Directions for this task: In total, how many lines of the data contain the word "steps"? Only that number is wanted.

[Source data]
-------------------------
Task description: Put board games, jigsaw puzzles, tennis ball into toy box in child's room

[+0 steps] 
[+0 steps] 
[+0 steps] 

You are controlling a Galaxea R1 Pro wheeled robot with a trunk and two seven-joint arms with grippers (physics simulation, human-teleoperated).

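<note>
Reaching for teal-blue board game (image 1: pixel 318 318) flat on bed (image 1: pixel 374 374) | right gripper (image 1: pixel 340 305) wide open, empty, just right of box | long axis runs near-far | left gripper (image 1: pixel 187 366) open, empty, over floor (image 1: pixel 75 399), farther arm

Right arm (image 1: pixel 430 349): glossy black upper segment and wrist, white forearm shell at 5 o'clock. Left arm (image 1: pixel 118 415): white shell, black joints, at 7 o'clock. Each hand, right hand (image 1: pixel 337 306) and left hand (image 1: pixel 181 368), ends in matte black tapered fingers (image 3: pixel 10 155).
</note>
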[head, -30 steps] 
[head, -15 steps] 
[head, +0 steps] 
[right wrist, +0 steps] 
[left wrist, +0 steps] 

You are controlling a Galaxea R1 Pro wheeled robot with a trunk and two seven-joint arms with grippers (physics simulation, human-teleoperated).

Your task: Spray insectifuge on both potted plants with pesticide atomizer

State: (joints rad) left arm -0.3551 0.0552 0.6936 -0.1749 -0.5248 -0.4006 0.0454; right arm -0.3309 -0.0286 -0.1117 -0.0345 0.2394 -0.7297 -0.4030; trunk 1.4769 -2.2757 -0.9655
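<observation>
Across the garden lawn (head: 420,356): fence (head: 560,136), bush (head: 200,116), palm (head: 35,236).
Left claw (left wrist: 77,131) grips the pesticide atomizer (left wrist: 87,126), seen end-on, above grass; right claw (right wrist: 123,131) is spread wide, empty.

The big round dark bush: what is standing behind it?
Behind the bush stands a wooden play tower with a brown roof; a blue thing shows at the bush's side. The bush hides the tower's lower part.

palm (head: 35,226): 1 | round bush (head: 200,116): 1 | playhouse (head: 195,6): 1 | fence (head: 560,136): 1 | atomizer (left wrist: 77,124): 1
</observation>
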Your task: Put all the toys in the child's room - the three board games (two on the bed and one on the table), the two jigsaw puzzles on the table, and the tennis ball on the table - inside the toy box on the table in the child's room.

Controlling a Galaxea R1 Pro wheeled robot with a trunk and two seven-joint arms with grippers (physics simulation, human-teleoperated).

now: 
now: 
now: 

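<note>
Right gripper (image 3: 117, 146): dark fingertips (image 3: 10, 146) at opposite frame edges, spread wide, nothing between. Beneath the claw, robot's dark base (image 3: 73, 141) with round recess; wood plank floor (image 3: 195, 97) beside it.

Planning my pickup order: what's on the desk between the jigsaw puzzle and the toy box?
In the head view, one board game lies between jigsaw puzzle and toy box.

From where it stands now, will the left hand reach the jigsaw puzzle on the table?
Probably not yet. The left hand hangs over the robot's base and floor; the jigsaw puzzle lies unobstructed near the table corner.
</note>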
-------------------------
Response to this exercise: 8